§ **EXERCISE REQUIREMENTS**
Pull each line containing "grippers" from the data.

Extracted data entries
=== Begin Enclosure ===
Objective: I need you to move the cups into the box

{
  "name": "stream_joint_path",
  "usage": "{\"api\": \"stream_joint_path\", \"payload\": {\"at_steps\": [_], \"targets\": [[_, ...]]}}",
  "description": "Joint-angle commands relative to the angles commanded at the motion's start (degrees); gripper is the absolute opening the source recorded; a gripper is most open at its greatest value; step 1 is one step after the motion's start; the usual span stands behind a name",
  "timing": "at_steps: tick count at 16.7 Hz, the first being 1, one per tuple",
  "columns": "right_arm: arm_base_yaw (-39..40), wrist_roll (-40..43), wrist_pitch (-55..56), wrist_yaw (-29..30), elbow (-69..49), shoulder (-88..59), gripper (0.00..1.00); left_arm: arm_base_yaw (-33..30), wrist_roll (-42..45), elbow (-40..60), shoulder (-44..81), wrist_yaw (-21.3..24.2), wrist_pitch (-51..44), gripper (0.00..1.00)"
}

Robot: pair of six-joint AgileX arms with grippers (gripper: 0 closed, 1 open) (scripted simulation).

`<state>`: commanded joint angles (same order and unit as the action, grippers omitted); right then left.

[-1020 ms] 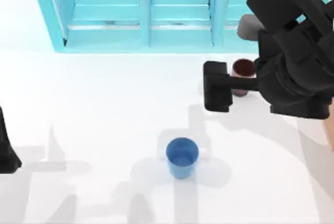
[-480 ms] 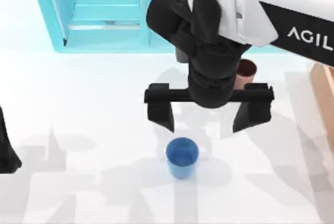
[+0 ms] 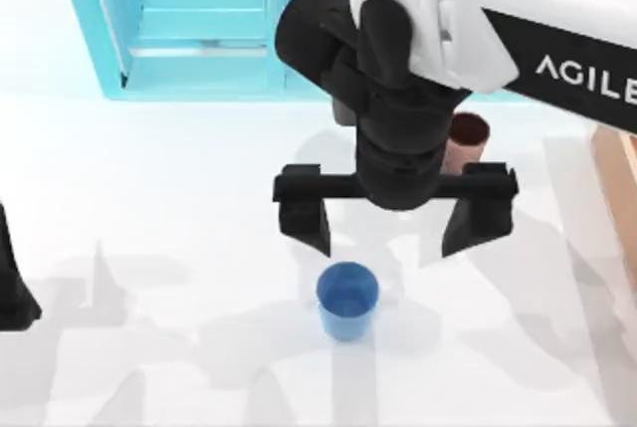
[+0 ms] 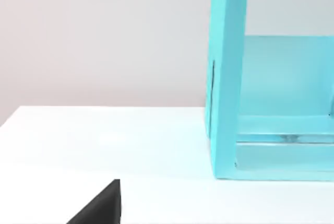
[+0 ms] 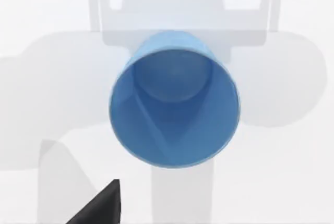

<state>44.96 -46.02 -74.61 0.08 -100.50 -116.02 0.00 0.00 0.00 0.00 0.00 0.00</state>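
The glossy blue cup stands upright near the middle of the table, and from above its open mouth is empty. My right gripper hangs open just behind it, above the table, its fingers spread wider than the cup. One black fingertip edges into the right wrist view. The reddish-brown cup stands farther back and to the right, partly hidden by the right arm. A strip of the tan box shows at the right edge. My left arm stays parked at the left edge.
The big turquoise shelf unit runs along the back of the table, and its side wall shows in the left wrist view. White tabletop lies open to the left and front of the blue cup.
A second ago the right gripper was beside the reddish-brown cup at the right. It has swung left over the middle with its fingers spread, then barely moved. Both cups stayed put.
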Motion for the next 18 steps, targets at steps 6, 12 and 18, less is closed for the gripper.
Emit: {"api": "stream_joint_path", "payload": {"at_steps": [6, 12, 18], "targets": [[0.2, -0.2, 14.9, 0.0, 11.0, -2.9, 1.00, 0.0, 0.0, 0.0, 0.0, 0.0, 0.0, 1.00], [0.4, -0.3, 20.0, 0.0, 15.6, -4.2, 1.00, 0.0, 0.0, 0.0, 0.0, 0.0, 0.0, 1.00], [0.4, -0.3, 20.0, 0.0, 15.6, -4.2, 0.62, 0.0, 0.0, 0.0, 0.0, 0.0, 0.0, 1.00]]}}
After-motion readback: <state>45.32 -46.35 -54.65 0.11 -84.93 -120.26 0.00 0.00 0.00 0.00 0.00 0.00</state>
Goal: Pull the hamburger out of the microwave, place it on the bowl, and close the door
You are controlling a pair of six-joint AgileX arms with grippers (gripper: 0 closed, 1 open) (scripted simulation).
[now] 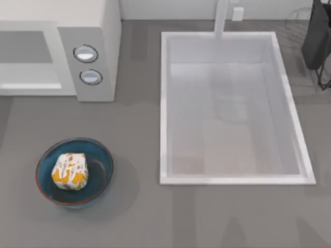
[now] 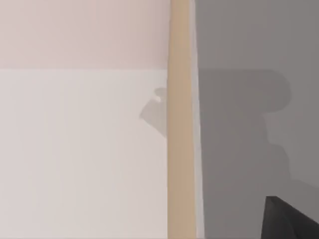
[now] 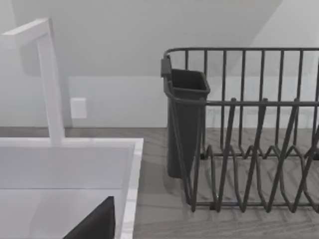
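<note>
Since the hamburger already sits in the bowl, what remains looks like confirming the door, and the risks follow from that.

Top view, layout: the microwave stands at the table's far left; its door seems to lie flush across the front, so it is probably closed. The bowl sits near the front left, well apart from the microwave. The sink fills the middle and right.

Top view, hamburger: a small rounded lump in white wrapping with orange-yellow patches and tiny dark specks, resting toward the bowl's left side, much smaller than the bowl.

Top view, risk: any arm sweeping low across the front left could knock the bowl's reddish rim and tip the hamburger out.

Left wrist view: a tan vertical strip between a pale surface and a grey one. A dark corner, likely the left gripper, shows; whether its jaws are open or closed I cannot tell.

Right wrist view: the sink's faucet, a dark dish rack and its cup. A dark wedge, likely the right gripper; jaw state cannot be told.

Right wrist view, risk: a careless move could snag the rack's wires.
</note>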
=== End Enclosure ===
§ **WRITTEN SOLUTION**
Robot: pair of six-joint AgileX arms with grippers (gripper: 0 closed, 1 open) (scripted simulation).
`<state>`: commanded joint angles (same order and unit as the action, grippers omitted); right then left.
You are controlling a pair of six-joint AgileX arms with grippers (gripper: 0 closed, 1 open) (scripted simulation).

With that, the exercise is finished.